Great bars, beautiful historic buildings and slap bang between Edinburgh and London.

J


----------



## fogbat (Jun 18, 2009)

electric.avenue said:


> Heslington is handy for the uni, and not that far from the city.
> 
> The consensus seems to be that York is not that good if you like gigs and clubbing, but as someone said, Leeds is not that far away. If you like nights out but are not that bothered about clubbing, then, yes, there are lots of trad real-ale type pubs there.



Heslington is absolutely lovely.

I'd imagine it's fairly pricy, though


----------



## upsidedownwalrus (Jun 18, 2009)

I dunno about to live, but when I visited there earlier in the year, thought it was absolutely stunning.


----------



## Bernie Gunther (Jun 19, 2009)

I'm a bit out of date re York. Last time I was there was a party in the Arts Centre mentioned above. I lived there about 10 years on and off though and I thought it was fine, but I don't really care about clubs and such. There are plenty of very decent pubs and a reasonable amount of culture for such a small city. The fact that it's so small, walkable from one side to the other, is good.


----------



## redsnapper (Jul 1, 2009)

York's my home town and it's where I'm living now, again. I'd have to agree with the clubbing/gigging side of things being crap but when I was into that I just used to drive the half hour it took to get to Leeds which more than makes up for York's paucity of good clubs etc.

I love York because I just know it so well and it has a much friendlier vibe even with strangers than most anywhere else I've lived and I've lived in lots of different towns and countries. I'm biased obviously but I talk to lots of people who are unbiased about York who have said how much they love it compared to other places for a whole multitude of reasons.
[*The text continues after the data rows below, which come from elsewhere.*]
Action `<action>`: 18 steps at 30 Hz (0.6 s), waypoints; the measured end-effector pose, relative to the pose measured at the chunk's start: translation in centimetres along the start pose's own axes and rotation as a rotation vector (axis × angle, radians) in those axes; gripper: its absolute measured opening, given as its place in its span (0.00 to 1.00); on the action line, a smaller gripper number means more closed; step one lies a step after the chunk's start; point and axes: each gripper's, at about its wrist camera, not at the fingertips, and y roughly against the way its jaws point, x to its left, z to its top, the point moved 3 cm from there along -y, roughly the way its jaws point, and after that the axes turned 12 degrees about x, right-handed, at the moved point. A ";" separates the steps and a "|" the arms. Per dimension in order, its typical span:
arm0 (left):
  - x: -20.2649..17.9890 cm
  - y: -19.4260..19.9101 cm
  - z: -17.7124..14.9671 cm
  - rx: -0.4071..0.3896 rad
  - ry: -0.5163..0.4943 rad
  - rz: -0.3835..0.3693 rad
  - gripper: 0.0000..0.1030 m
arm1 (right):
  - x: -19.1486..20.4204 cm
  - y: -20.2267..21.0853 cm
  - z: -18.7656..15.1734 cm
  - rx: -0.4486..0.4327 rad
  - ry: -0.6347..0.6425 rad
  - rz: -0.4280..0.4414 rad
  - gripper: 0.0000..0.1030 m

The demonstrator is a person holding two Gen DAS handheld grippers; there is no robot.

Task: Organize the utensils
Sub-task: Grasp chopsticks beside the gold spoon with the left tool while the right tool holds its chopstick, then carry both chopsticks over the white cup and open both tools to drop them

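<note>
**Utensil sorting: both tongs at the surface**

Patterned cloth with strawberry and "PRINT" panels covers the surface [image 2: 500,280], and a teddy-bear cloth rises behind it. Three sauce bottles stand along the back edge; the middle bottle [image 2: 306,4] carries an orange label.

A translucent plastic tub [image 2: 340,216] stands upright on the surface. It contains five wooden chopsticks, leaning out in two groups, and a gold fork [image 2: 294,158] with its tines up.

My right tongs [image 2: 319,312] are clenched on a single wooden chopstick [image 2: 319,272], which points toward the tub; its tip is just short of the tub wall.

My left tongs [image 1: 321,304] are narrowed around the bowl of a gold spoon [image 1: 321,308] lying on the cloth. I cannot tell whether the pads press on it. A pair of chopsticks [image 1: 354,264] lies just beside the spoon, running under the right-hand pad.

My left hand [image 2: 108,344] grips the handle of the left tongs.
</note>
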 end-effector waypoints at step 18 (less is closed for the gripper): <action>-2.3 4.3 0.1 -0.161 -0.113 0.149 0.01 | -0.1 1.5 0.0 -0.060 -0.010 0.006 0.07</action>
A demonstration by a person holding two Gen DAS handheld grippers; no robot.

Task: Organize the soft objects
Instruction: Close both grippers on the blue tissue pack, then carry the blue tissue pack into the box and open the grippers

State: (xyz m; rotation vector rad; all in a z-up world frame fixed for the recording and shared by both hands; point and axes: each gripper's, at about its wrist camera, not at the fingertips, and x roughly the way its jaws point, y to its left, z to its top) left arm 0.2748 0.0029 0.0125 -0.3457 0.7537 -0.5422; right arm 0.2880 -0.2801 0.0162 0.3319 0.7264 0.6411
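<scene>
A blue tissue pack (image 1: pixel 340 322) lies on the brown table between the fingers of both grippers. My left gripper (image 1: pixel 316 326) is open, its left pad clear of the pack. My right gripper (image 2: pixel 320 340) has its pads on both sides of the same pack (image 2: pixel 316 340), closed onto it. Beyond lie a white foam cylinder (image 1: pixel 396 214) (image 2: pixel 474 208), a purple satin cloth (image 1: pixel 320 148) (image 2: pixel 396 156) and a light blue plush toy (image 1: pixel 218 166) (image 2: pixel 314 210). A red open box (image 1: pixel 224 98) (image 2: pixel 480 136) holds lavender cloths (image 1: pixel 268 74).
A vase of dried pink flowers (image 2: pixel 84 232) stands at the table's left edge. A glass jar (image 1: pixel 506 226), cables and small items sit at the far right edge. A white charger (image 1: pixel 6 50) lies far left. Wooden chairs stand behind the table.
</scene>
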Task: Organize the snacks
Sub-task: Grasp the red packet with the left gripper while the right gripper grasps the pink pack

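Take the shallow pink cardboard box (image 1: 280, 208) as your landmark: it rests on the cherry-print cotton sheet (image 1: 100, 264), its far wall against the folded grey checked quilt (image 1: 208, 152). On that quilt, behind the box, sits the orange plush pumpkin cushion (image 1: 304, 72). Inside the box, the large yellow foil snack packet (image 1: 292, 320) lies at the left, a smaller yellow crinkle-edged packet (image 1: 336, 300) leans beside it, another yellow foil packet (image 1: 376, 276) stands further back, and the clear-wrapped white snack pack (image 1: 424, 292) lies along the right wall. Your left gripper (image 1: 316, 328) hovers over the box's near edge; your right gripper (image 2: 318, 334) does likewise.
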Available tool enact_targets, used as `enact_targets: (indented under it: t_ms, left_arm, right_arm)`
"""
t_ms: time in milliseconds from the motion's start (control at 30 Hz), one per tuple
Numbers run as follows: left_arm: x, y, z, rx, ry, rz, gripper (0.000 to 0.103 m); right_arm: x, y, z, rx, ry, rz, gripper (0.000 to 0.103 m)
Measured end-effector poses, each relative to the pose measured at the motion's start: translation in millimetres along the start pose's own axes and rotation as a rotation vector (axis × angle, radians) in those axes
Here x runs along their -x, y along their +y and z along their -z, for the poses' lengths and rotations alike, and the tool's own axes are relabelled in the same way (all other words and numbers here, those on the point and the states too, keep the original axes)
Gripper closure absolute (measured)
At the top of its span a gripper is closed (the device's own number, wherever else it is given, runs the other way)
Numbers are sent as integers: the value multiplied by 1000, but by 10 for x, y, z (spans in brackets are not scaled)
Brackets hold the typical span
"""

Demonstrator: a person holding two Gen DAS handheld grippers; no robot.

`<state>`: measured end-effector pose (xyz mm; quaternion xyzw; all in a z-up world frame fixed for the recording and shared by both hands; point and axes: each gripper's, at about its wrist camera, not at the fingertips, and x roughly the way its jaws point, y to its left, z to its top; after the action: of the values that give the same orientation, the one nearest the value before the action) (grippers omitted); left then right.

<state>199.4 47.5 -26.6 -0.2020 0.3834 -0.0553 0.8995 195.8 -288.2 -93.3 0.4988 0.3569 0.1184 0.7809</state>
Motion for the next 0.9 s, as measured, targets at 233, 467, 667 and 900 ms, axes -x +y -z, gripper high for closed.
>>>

It is quite a quiet place to live though so if you want to live somewhere fast paced and packed with loads of exciting things to do any day of the week York wouldn't be for you. It's a great place to bring up kids though, not that I have any but lots of family and friends do.

York occupies a special place in my heart and always will do for lots of reasons so of course I'm not gonna start putting the city down as a place to live but it depends what you're looking for. It is without question a beautiful city in anyone but the most cynical person's eyes and there's not really much _not _to like about the place but I can understand people who would say it's not the most exciting place to live. If anyone here lives in York and wants to meet up let me know


----------